The results of the recent hospital system CEO survey offers evidence that hospital CEOs are increasingly dissatisfied with lab administrators who fit this stereotype. CEOs are demonstrating, by their willingness to discuss outsourcing laboratory functions, that they are ready to correct this unacceptable situation.

The laboratorians to be hardest hit when these healthcare trends finally converge will be those hospital lab directors who fail to heed the warning signs.
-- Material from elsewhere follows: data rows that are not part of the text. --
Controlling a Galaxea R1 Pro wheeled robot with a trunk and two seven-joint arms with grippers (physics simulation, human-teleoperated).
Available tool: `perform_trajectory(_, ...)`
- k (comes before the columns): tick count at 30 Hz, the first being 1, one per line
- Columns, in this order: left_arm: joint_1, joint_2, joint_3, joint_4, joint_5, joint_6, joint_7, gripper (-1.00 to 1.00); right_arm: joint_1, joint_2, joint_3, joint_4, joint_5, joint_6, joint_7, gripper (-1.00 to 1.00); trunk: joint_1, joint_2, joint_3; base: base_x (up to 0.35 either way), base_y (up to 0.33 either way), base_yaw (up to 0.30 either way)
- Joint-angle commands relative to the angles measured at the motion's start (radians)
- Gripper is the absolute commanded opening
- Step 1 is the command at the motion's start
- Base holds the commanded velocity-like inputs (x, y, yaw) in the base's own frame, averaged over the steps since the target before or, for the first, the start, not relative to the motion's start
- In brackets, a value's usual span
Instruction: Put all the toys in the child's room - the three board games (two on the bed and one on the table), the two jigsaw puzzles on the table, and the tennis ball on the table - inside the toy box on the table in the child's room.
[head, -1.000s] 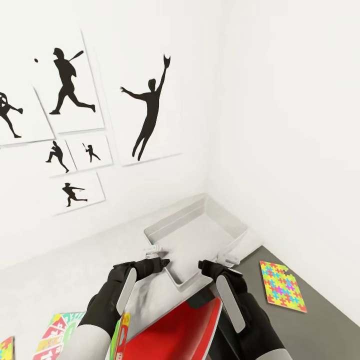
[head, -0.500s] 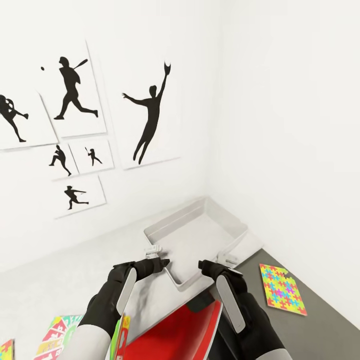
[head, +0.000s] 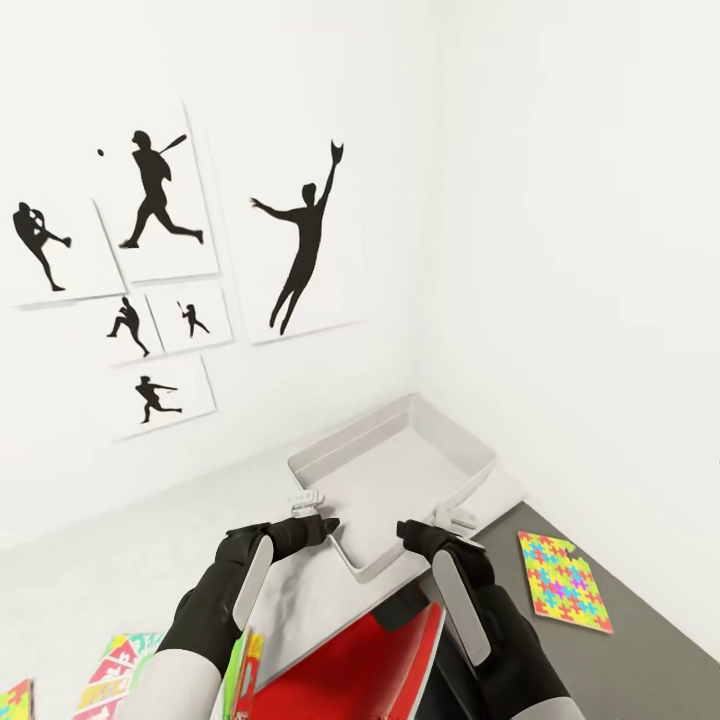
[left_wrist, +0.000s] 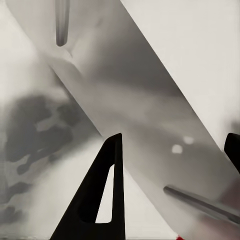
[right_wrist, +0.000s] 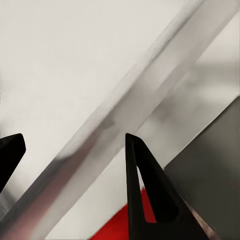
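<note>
The white toy box (head: 400, 465) stands open and empty in the room's corner, partly over the dark grey table (head: 640, 660). My left gripper (head: 322, 526) and right gripper (head: 408, 530) hover open at its near rim, one to each side of the near corner. The box's rim crosses between the spread fingers in both wrist views, under my left gripper (left_wrist: 172, 145) and my right gripper (right_wrist: 75, 142). A red board game (head: 350, 665) lies tilted between my forearms; what carries it is hidden. A bright jigsaw puzzle (head: 563, 581) lies flat on the table to the right.
Two colourful board games (head: 118, 668) lie at the lower left on the white surface (head: 120, 580). White walls meet right behind the toy box, the left one hung with black baseball silhouettes (head: 300, 240).
The wall pictures have slid down and to the right, so the camera has moved. Both grippers, the toy box and the red board game keep their places in the picture.
</note>
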Motion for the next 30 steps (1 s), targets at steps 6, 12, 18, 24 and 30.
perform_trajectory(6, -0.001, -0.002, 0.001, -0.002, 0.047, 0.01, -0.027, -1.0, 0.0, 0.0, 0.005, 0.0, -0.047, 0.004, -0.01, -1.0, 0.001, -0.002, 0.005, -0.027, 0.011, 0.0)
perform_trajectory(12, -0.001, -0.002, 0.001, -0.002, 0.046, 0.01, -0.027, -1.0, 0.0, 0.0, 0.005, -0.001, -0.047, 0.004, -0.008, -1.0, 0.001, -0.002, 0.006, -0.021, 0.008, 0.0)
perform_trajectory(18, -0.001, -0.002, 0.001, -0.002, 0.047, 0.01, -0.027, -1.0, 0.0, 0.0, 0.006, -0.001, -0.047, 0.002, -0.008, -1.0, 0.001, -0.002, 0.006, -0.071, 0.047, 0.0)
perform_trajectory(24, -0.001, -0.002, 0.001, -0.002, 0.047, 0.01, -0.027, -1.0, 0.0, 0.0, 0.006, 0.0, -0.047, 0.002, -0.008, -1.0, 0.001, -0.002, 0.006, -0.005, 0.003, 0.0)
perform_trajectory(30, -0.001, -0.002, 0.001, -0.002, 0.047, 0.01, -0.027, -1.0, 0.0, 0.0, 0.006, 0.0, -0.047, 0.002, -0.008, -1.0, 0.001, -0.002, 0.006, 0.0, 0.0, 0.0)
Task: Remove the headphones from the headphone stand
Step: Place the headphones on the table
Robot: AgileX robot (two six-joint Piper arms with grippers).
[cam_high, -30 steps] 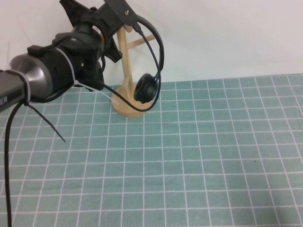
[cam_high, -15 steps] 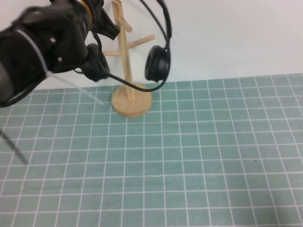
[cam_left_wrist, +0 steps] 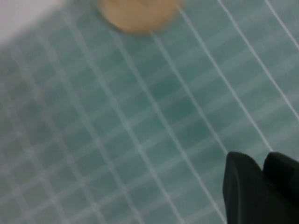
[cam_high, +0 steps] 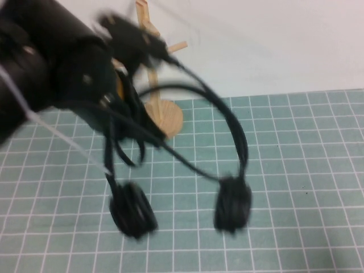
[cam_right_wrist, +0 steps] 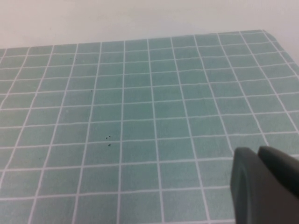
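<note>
The black headphones (cam_high: 230, 128) are off the wooden headphone stand (cam_high: 149, 62) and hang from my left gripper (cam_high: 143, 48), in front of the stand. The thin headband arcs out to the right. The two round ear cups (cam_high: 232, 205) dangle low over the green mat, blurred; I cannot tell whether they touch it. The left gripper is shut on the headband near the stand's top. In the left wrist view its fingers (cam_left_wrist: 243, 186) sit close together and the stand's round base (cam_left_wrist: 138, 14) shows. My right gripper (cam_right_wrist: 257, 151) is shut and empty over bare mat, out of the high view.
A green grid mat (cam_high: 296, 170) covers the table, with a white wall behind. My bulky left arm (cam_high: 45, 62) and its loose cables (cam_high: 122, 133) fill the upper left, partly hiding the stand's pole.
The left arm has lifted the headphones off the stand's pegs and swung them forward and down. The ear cups went from beside the pole to low over the mat.
</note>
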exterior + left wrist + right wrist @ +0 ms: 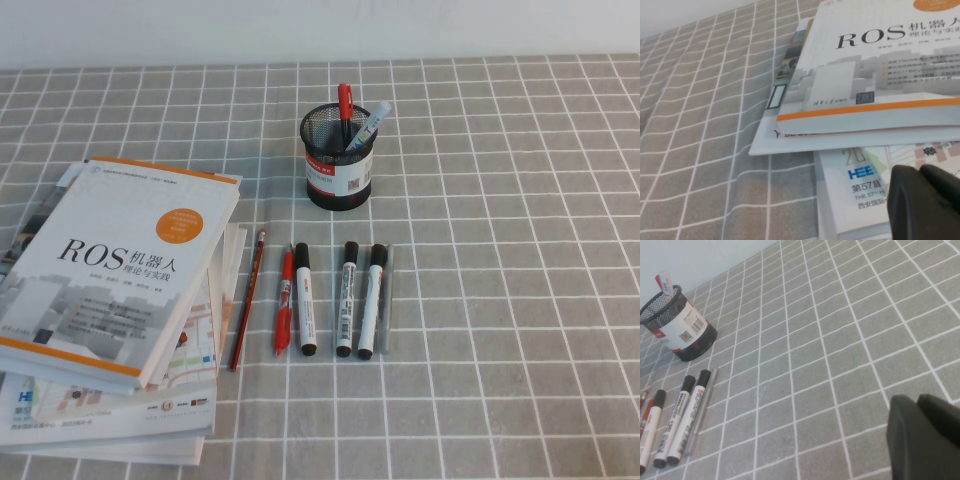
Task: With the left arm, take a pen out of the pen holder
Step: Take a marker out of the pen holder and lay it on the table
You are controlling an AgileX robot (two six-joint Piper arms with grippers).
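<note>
The black mesh pen holder (338,165) stands upright at the table's far middle, also in the right wrist view (677,325). A red pen (345,105) and a grey-capped marker (372,122) stick out of it. Neither arm appears in the high view. My left gripper (919,172) is shut and empty, hovering over the stack of books (880,75) far from the holder. My right gripper (916,402) is shut and empty above the bare tablecloth.
The stack of books (110,290) fills the near left. In front of the holder a row lies on the grey checked cloth: a red pencil (248,300), a red pen (285,300), three black-capped markers (347,297) and a grey pen (387,298).
</note>
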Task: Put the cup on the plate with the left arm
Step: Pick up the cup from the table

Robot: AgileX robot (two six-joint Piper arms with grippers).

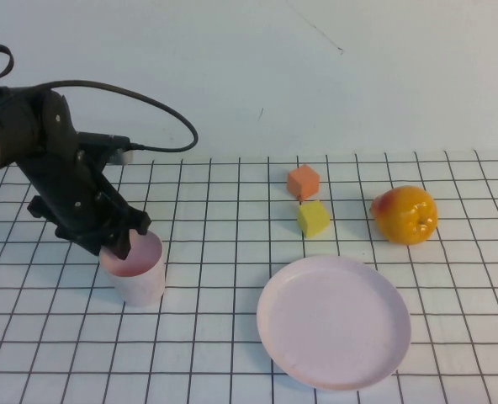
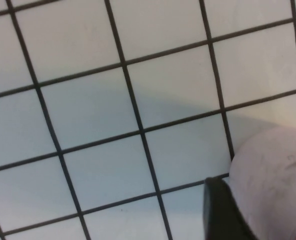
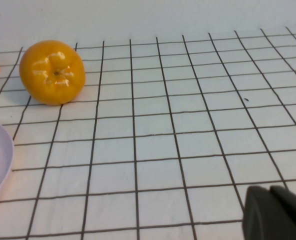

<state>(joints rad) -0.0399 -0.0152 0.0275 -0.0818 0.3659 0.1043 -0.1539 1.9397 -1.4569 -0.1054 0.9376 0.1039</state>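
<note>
- An orange-coloured cube (image 1: 303, 181) sits toward the far side of the table, upright on one face.
- A yellow cube (image 1: 313, 218) lies just nearer than the orange-coloured cube, close beside it; whether the two touch cannot be told.
- An orange fruit (image 1: 405, 215), glossy with a reddish blush on one side, rests to the right of both cubes, clearly apart from them.
- A white table surface (image 1: 232, 353) ruled with a black grid carries everything.
- A plain white wall (image 1: 249, 67) rises behind the table.
</note>
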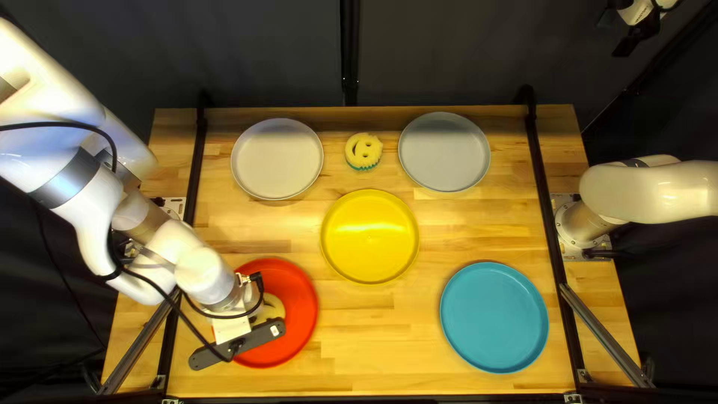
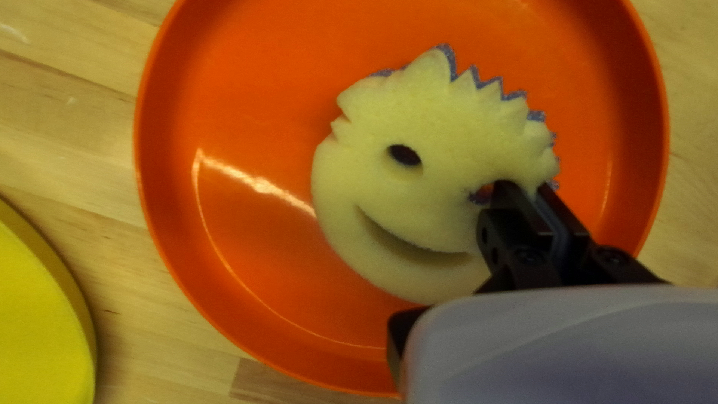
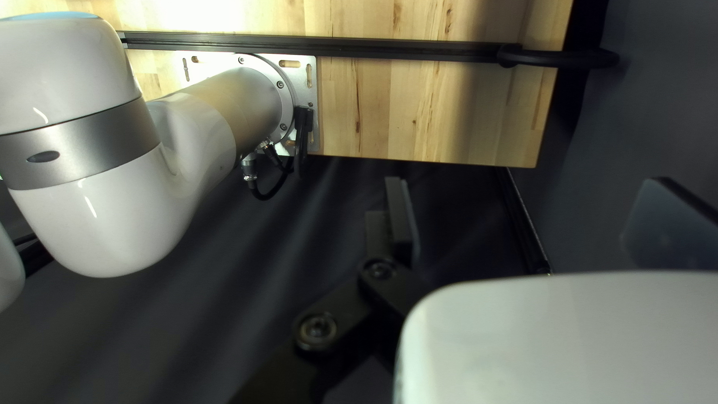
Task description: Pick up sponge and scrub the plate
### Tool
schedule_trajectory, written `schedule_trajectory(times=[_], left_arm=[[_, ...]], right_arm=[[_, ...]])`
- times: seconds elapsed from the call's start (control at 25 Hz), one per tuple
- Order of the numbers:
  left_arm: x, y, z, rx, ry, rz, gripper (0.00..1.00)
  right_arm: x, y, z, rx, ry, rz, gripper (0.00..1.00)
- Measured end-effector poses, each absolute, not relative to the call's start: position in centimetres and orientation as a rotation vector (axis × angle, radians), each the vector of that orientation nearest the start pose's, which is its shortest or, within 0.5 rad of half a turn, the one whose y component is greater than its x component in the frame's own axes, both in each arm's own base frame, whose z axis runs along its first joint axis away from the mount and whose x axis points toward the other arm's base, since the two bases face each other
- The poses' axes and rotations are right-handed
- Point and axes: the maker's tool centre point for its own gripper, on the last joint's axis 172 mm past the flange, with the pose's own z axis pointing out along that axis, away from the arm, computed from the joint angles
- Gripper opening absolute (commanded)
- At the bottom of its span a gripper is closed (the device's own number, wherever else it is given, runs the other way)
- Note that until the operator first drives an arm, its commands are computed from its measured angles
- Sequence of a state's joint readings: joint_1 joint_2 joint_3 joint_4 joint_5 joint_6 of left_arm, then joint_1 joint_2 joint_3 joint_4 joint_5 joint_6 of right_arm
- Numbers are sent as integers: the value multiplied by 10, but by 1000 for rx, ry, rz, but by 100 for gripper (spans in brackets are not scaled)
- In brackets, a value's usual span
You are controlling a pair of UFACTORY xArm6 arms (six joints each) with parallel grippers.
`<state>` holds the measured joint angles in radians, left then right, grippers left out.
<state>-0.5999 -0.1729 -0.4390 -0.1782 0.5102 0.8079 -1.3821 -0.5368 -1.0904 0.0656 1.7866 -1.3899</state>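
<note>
Pinching the sponge by its edge in the left gripper, over the red plate; showing its grin only in the left wrist view, partly covering it from above. Spreading the right gripper wide.

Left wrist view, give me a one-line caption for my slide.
Left gripper pinching a smiley sponge beside one eye hole, over an orange-red plate.

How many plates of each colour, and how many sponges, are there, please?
Pale plates: 2
Yellow plate: 1
Red plate: 1
Blue plate: 1
Sponges: 2
Total: 7
</note>
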Motion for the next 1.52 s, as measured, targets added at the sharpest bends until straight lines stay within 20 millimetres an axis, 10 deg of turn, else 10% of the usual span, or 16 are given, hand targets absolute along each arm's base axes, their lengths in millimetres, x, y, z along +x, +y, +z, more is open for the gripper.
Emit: schedule_trajectory(times=[0.44, 1.52], left_arm=[[339, -209, 51, -2533, 1955, -183, 0], [218, -237, 46, -2700, 1944, -114, 0]], right_arm=[[69, -262, 358, -2972, -25, -52, 100], [69, -262, 358, -2972, -25, -52, 100]])
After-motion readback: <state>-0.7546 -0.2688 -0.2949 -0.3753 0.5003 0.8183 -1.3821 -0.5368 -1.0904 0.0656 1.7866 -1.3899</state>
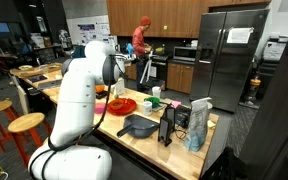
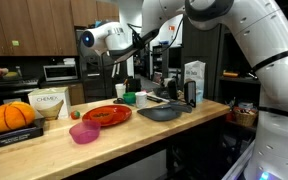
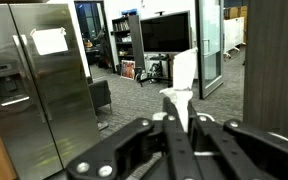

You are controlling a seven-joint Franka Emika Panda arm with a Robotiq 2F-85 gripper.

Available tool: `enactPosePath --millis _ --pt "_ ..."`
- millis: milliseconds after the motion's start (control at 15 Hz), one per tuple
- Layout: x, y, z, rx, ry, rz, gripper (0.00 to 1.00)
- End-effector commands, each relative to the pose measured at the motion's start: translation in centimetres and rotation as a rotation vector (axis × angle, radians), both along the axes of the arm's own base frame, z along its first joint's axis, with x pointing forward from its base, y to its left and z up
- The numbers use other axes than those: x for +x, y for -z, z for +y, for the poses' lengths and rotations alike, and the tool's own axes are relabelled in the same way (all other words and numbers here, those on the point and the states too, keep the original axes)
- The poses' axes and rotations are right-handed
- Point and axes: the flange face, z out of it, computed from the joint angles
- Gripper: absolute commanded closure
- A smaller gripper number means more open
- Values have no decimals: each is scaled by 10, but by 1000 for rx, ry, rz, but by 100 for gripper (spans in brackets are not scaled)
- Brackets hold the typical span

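Gripper (image 3: 179, 100) is found held high above the counter (image 2: 44, 155) and turned outward, so that the fridge (image 3: 34, 90) and a television (image 3: 167, 30) are faced in the wrist view rather than the worktop. This height is judged to keep the fingers clear of the crockery below. Jaws are observed drawn close together, with only a narrow gap left. Whether the white shape beyond the tips is gripped or merely stands behind them cannot be told. Nearest below, in an exterior view, a white cup (image 2: 121, 90) and a red plate (image 2: 106, 115) are noted, both apart from the gripper. A grey pan (image 2: 162, 113) is set just beside the plate, and a pink bowl (image 2: 84, 132) is placed near the front edge. A carton (image 2: 193, 80) is stood upright at the counter's end, judged to be out of the working area.
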Motion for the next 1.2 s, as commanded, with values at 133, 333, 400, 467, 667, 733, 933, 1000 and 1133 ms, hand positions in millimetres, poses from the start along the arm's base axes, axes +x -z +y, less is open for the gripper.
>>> enactPosePath --millis 133,333,400,467,667,733,933,1000,1133 --pt "-39 -24 38 9 -22 -33 98" --pt "-75 -25 61 64 -4 28 98" --pt "-85 -24 65 90 6 39 98" --pt "-93 -21 68 114 20 51 98" --pt "-105 -9 66 147 63 67 98" --pt "-104 -4 63 140 76 68 98" --pt "-95 7 48 108 101 63 98" --pt "-91 10 42 94 113 65 98" --pt "-81 12 30 75 126 69 98"
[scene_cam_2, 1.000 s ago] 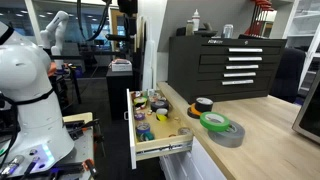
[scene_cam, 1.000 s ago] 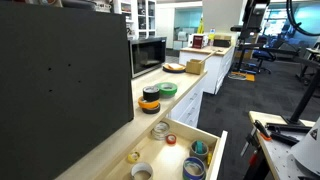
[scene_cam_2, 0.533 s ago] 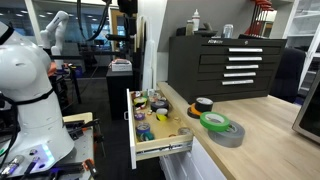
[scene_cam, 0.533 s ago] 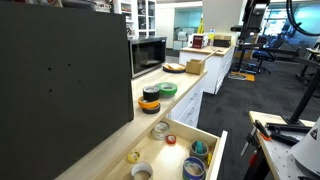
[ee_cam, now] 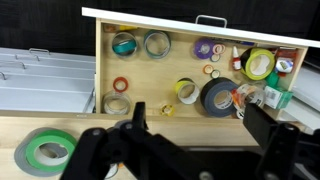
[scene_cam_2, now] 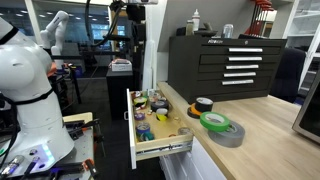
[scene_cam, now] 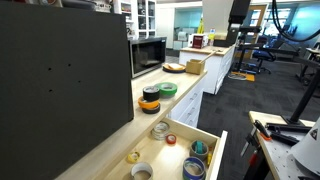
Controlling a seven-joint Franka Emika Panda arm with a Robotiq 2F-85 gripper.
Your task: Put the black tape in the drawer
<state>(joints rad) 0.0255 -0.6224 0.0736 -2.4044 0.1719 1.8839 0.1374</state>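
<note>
The black tape (scene_cam: 150, 92) is a flat ring lying on top of a yellow-orange roll (scene_cam: 150, 104) on the counter; it also shows in an exterior view (scene_cam_2: 203, 103). It is out of the wrist view. The drawer (scene_cam: 210, 138) is pulled open below the counter, with a pale wood inside holding several rolls, and shows in both exterior views (scene_cam_2: 160, 150) and from above in the wrist view (ee_cam: 105, 60). My gripper (ee_cam: 198, 122) is open and empty, high above the drawer's counter-side edge, at the top of both exterior views (scene_cam: 240, 10) (scene_cam_2: 135, 12).
A green roll (scene_cam: 168, 88) lies beside the black tape; it rests on a grey roll (scene_cam_2: 228, 136) and shows in the wrist view (ee_cam: 45, 150). A large dark roll (ee_cam: 218, 97) lies in the drawer. A microwave (scene_cam: 148, 55) stands further along the counter.
My gripper has shifted a little sideways at the top of both exterior views. The tapes and the drawer have not moved.
</note>
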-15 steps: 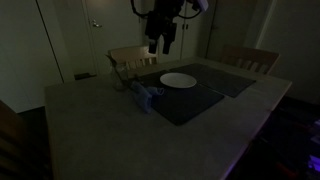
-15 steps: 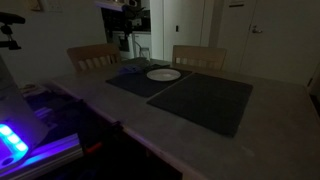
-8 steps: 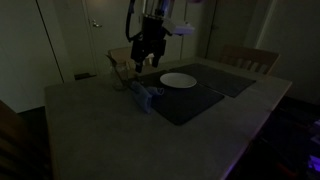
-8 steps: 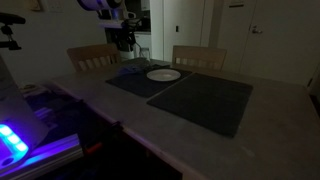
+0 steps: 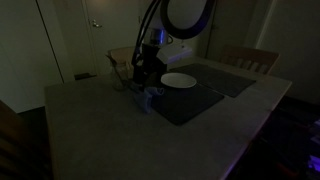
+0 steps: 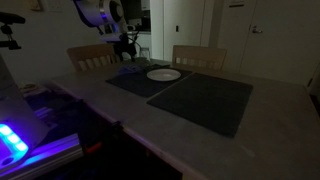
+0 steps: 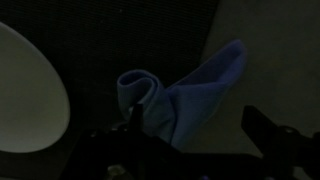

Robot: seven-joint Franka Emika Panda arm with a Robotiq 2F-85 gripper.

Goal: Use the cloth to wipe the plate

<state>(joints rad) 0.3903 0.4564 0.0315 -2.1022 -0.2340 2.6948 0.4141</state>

THE DARK REPORT offered examples of this in our last issue. The emerging trend of shared laboratory service organizations, organized between hospital systems, certainly is proof. Spectrum Laboratory Network in Greensboro, North Carolina was organized by three different |hospital systems. Carolina Laboratory Network in Charlotte, North Carolina is another example.

The recent announcement that Aurora Health Systems of Milwaukee would pool its laboratory services with those of Advocate Health Care in Chicago followed on the heels of news that CEOs at Chicago’s Rush-Presbyterian-St Luke’s Medical Center, University of Illinois at Chicago Medical Center, and Cook County Hospital are launching discussions to start a shared laboratory organization.

Obvious Conclusion

All of these marketplace developments point to an obvious conclusion: hospital lab managers who consciously attempt to preserve the status quo will increasingly be seen as a problem.

Their hospital CEO generally does one of several things to resolve the situation: 1) replace the laboratory manager; 2) outsource the laboratory or bring in outside experts to implement changes in the lab; 3) joint venture with a commercial lab company; or 4) enter a shared laboratory services arrangement with other hospital systems and put the lab under the direction of someone with experience in business and financial management.

In general, clients and regular readers of THE DARK REPORT already recognize these changes and are striving to proactively bring positive change into their laboratory. Their initiative is a big reason why they will survive this next cycle of lab industry evolution.

The laboratorians to be hardest hit when these healthcare trends finally converge will be those hospital lab directors who fail to heed the warning signs. Hospital CEOs, finally impatient at the lack of progress in the laboratory, will take direct action to place their laboratory in the hands of individuals who will change the lab.